§ WHAT IS REQUIRED
Lines below that hold the word "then" must be copied in full.

[GIVEN DATA]

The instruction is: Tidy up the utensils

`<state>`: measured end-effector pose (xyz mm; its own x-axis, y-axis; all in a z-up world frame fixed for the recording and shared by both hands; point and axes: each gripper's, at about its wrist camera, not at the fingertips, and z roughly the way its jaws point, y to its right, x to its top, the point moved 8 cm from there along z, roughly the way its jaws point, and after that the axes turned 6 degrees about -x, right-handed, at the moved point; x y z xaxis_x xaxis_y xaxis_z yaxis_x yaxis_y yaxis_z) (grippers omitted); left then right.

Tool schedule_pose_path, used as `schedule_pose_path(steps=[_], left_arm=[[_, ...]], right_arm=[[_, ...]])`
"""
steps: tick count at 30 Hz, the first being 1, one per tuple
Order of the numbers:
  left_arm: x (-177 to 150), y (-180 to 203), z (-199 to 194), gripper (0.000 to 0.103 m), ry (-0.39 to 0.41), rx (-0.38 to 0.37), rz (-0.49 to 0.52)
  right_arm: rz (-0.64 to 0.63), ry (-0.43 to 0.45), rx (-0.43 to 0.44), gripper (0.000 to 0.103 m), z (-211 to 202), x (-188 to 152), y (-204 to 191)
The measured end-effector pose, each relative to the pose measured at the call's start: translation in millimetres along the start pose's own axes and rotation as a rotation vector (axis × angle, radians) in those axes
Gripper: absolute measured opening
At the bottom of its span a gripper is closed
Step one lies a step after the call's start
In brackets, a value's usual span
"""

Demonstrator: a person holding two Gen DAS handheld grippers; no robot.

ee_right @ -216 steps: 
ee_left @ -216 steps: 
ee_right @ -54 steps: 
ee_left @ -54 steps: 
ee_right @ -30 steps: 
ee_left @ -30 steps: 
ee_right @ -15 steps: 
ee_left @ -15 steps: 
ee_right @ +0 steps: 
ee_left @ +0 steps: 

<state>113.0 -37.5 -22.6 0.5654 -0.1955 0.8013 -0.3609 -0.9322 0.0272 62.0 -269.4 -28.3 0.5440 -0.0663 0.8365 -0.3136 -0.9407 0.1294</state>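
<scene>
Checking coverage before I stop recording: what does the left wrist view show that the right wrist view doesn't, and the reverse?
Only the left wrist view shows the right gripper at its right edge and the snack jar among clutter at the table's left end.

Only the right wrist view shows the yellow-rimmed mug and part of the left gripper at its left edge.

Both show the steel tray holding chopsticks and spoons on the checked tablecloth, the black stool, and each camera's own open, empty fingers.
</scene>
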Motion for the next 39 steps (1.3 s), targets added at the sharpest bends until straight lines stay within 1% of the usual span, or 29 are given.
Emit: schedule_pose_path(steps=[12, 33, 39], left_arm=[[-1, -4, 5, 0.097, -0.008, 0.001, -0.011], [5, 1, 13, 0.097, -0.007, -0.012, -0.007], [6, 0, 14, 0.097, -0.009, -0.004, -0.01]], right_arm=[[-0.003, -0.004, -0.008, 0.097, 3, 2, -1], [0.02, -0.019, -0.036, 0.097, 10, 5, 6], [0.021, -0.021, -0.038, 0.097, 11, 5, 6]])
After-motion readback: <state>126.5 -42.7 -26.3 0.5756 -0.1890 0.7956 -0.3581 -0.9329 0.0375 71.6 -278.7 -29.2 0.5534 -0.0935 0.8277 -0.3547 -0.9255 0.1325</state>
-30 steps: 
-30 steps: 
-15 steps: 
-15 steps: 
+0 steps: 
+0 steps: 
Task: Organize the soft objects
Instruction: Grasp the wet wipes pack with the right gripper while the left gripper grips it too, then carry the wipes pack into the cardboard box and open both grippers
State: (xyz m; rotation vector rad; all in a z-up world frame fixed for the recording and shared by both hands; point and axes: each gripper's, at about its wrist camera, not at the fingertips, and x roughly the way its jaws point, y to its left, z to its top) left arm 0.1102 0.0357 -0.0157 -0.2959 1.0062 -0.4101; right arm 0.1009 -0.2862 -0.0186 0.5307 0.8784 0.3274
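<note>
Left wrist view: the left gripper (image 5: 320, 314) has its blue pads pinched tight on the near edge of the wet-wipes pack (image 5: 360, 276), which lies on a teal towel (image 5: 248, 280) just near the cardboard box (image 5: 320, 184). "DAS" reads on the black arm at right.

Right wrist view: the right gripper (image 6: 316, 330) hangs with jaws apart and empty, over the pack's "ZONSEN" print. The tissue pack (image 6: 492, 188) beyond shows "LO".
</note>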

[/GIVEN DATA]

§ TASK OUTPUT
`<state>`: measured end-effector pose (xyz mm; its own x-axis, y-axis; all in a z-up world frame fixed for the recording and shared by both hands; point and axes: each gripper's, at about its wrist camera, not at the fingertips, and z roughly the way its jaws point, y to its right, x to its top, the point moved 8 cm from there along z, roughly the way its jaws point, and after that the axes turned 6 degrees about -x, right-handed, at the moved point; x y z xaxis_x xaxis_y xaxis_z yaxis_x yaxis_y yaxis_z) (grippers omitted); left then right.
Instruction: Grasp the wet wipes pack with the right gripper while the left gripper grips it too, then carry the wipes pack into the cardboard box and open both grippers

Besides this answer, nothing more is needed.